Sreejesh Pilakkavil Chirakkara Asha Abraham   

Open Access   

Published:  Feb 08, 2023

DOI: 10.7324/JAPS.2023.110355

Exopolysaccharides (EPS) were isolated from mice ovarian microflora Bacillus velezensis OM03 to investigate their chemical properties and cytotoxic potential against human ovarian carcinoma cell lines PA-1 and SKOV-3. The structural analysis of EPS from OM03 using Fourier Transform Infra-Red spectroscopy, X-ray diffraction, Scanning Electron Microscopy, and Gas chromatography-Mass revealed that it is a novel heteropolysaccharide made of glucose and mannose units connected with α-1,4 and β-1,4 bonds. Attractively, the EPS inhibited the proliferation of SKOV-3 and PA-1 cancer cells in a concentration-dependent manner, with IC50 values of 620 and 238 μg/ml, respectively, according to 3-(4,5-dimethylthiazol-2-yl)-2,5-diphenyltetrazolium bromide tests. Moreover, EPS-OM03 caused DNA fragmentation in PA-1 cell lines and boosted the expression of active caspase-3, both of which triggered apoptosis. Furthermore, the experiment with the chick embryo chorioallantoic membrane demonstrated that treatment with EPS-OM03 exhibits an in vivo antiangiogenic effect with an IC50 of 146 μg/ml. In conclusion, our work offers scientific support for the development and use of pharmaceuticals derived from the microbiome, and it suggests that the EPS from B. velezensis OM03 may be a lead molecule in the treatment of ovarian cancer.

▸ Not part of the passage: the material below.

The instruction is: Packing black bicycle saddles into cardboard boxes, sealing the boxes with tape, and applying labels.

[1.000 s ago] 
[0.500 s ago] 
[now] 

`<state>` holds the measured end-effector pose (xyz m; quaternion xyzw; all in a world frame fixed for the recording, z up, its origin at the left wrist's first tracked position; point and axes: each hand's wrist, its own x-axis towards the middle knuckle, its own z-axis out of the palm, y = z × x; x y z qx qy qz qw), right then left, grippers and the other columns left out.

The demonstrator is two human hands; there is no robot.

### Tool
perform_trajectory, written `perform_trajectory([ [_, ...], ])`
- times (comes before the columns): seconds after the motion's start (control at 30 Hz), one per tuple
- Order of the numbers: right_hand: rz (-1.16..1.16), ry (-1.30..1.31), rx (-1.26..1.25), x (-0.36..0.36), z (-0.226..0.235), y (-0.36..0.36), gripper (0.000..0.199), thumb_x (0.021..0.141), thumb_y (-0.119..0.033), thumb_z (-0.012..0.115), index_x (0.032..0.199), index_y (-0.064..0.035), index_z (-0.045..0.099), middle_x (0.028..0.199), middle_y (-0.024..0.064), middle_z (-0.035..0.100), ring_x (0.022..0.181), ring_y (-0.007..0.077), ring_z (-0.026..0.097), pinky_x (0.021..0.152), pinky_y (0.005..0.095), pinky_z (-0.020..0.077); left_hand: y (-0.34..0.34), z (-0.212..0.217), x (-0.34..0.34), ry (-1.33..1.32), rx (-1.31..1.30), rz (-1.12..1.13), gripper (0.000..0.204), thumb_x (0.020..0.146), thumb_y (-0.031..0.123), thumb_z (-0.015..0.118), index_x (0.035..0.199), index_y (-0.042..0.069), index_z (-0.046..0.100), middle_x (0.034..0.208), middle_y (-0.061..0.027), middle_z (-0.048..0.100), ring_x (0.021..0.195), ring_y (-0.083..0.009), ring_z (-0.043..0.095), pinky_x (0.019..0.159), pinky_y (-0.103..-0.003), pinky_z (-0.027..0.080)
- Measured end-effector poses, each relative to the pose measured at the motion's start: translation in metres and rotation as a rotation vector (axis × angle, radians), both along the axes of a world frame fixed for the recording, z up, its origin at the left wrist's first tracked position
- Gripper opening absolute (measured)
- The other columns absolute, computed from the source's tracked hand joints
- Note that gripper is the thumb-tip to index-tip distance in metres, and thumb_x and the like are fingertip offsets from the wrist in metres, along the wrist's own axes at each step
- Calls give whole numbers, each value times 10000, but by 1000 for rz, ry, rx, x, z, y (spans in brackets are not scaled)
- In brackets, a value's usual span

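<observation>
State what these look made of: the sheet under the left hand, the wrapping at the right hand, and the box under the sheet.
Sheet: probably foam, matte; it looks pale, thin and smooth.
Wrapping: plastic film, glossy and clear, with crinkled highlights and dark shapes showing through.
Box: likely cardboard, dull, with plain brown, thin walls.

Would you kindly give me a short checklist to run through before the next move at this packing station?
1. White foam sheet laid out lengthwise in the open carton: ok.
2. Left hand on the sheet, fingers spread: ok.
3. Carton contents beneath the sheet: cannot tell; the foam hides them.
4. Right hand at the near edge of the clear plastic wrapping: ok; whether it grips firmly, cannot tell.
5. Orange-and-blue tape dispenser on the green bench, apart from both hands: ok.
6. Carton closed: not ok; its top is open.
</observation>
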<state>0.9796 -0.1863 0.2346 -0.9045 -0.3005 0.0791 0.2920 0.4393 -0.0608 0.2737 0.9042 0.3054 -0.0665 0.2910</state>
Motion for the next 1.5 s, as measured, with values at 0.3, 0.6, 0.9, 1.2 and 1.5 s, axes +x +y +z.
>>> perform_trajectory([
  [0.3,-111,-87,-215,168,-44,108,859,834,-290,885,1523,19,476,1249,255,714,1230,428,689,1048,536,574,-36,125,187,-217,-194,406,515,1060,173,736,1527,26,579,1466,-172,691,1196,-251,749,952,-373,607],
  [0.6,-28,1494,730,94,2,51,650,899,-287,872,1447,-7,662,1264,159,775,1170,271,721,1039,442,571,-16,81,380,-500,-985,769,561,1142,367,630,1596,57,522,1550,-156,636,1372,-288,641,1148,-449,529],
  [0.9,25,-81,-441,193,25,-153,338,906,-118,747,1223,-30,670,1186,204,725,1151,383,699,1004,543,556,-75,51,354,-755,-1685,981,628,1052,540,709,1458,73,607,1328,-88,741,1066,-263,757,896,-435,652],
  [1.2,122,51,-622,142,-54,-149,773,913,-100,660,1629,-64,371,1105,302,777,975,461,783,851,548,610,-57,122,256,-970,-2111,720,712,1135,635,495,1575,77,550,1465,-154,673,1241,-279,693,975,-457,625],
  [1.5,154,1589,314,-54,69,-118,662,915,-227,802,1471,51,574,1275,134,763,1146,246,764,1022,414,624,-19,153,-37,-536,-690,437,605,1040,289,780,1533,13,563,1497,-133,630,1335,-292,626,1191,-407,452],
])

Keyword:     Exopolysaccharides FTIR XRD GC-MS ovarian microbiome anti-ovarian cancer


Sreejesh PC, Abraham A. Exopolysaccharide from the mice ovarian bacterium Bacillus velezensis OM03 triggers caspase- 3-dependent apoptosis in ovarian cancer cells. J Appl Pharm Sci, 2023. https://doi.org/10.7324/JAPS.2023.110355

Copyright: © The Author(s). This is an open-access article distributed under the Creative Commons Attribution License, which permits unrestricted use, distribution, and reproduction in any medium, provided the original work is properly cited.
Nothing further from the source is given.